Sr. Design Quality Assurance Engineer

Sr. Design Quality Assurance Engineer

Department: Quality

Employment Type: Full Time

Location: Burlington, MA

Description

Why should you join our success story?

Based on patented technology developed at MIT, Harvard Medical School and by the Company, Myomo develops and markets the MyoPro product line of lightweight, non-invasive, powered arm braces (orthoses) to restore function in paralyzed or weakened arms and hands of individuals that have suffered a stroke, spinal cord, or nerve injury. (E.g. brachial plexus injury or other neuro-muscular disabilities.) It is the only device that, sensing a patient's own neurological signals through non-invasive wearable sensors, can restore the ability to use their arms and hands so that they can live independently, increase their quality of life, reduce cost of care, and return to work. Published clinical research shows a clinically significant instantaneous reduction in upper extremity impairment with the MyoPro. Our technology has been referred by leading-edge rehabilitation facilities including Mayo Clinic, Kennedy Krieger Institute, Cleveland Clinic, Loma Linda Medical Center, Massachusetts General Hospital, numerous VA Hospitals, and more. Myomo is headquartered in Burlington, Massachusetts, with sales and clinical professionals across the U.S.

What we're looking for:

The Sr. Quality Design Assurance Engineer will be a key member of Myomo's Quality organization, supporting the development and introduction of innovative medical devices. As part of the Design Quality team, this individual will thrive in a collaborative and dynamic environment that values teamwork, adaptability, and risk-based decision-making.
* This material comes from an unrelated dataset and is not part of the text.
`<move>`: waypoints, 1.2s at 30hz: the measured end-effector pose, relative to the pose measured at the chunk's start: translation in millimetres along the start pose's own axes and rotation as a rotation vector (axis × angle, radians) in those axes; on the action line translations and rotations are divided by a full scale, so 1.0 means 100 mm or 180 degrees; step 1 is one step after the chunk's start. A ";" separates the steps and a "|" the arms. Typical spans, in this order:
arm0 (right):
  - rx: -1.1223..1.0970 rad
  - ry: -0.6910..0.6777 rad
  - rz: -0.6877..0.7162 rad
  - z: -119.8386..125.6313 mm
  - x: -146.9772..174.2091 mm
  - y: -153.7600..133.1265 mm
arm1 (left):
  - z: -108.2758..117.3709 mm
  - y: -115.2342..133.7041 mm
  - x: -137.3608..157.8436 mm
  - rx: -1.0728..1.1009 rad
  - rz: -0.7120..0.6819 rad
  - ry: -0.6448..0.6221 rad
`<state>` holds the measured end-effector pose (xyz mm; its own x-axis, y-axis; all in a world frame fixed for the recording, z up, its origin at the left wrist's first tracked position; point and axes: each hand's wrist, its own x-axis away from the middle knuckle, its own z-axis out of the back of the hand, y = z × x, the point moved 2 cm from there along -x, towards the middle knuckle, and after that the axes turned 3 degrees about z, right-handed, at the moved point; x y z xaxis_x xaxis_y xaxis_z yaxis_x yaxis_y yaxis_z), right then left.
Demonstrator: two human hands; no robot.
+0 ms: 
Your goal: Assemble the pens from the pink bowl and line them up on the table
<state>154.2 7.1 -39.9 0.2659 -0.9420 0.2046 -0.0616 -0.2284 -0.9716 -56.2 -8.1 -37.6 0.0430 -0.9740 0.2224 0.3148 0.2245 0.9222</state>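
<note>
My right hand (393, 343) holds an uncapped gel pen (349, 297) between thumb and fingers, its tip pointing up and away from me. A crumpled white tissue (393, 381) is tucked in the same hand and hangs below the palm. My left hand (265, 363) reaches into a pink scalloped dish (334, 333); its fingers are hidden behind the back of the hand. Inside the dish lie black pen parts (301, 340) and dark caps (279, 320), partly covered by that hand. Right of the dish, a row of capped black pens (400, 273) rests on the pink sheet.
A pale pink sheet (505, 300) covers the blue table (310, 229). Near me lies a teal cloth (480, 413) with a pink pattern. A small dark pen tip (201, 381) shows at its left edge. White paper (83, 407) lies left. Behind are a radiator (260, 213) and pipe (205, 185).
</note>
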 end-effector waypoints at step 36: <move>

The ideal candidate is proactive, self-driven, and capable of making meaningful contributions within a cross-functional team. Strong written and verbal communication skills are essential.

This role will focus on ensuring product quality throughout the new product development (NPD) process, including support for line extensions of existing products and design-related activities. The engineer will play a critical role in delivering high-quality products to our customers and will be responsible for independently planning and executing technical projects and strategic initiatives, with guidance from leadership and key stakeholders.

How you'll drive impact:

• Lead and/or support the design and development of medical devices in collaboration with R&D and external partners, including contributions to software requirements and electrical/software architecture planning.
• Lead and/or participate in risk management activities, including the development and execution of Failure Modes and Effects Analyses (FMEA) and Hazard Analyses (HA).
• Apply advanced risk management methodologies and mitigation strategies, demonstrating proficiency with industry-standard tools and best practices.
• Utilize statistical analysis and design/process excellence tools to develop robust test plans and evaluate test data and manufacturing processes.
• Demonstrate strong expertise in Design and Process Verification & Validation, including Gauge R&R studies and statistical sampling plans.
• Support the development and execution of test methods for equipment, process, and product qualifications and validations.
• Provide support for design transfer to manufacturing, ensuring a smooth transition from development to production.
• Drive and contribute to root cause investigations using structured problem-solving methodologies; evaluate and verify the effectiveness of corrective and preventive actions.
• Provide quality leadership across all aspects of the Quality Management System, including but not limited to CAPA, Risk Management, Complaints, Post-Market Surveillance, and Nonconforming Material processes.
• Ensure full compliance with design control requirements, including software specifications, detailed design documentation, design verification and validation, risk management, and complete and accurate Design History File (DHF) content, aligned with internal procedures and applicable FDA and ISO standards.
• Participate in and support Design and Technical Review activities throughout the product lifecycle.
• Communicate effectively across all levels of the Quality organization and cross-functionally with teams such as R&D, Regulatory Affairs, Marketing, and Manufacturing.
• Exhibit strong project management and leadership capabilities, driving quality-focused initiatives and cross-functional alignment.

What you'll bring:

• Bachelor's degree in Engineering (Biomedical, Mechanical, Electrical, Systems) or a related technical discipline required; minimum of 5 years of relevant experience in the field. Master's or other advanced degree is a plus.
• Demonstrated excellence in problem-solving, decision-making, and root cause analysis.
• Strong interpersonal skills with the ability to resolve conflicts in technical settings.
• Prior experience in the medical device or healthcare industry is required.
• In-depth knowledge of regulatory and quality standards, including Design Controls, GMPs, QSR (21 CFR 820), ISO 13485, IEC 62366, EU MDD/MDR, and ISO 14971.
• Proven expertise in Quality Engineering with a successful track record in design optimization, verification, validation, and Failure Modes and Effects Analysis.
• Solid understanding and application of statistical tools and methodologies in new product development.
• Familiarity with hardware, software and mechanical product design is preferred.
• Experience in both product development and manufacturing environments is preferred.
• Demonstrated ability to implement continuous improvement initiatives in Design Controls and Engineering Practices to drive business results.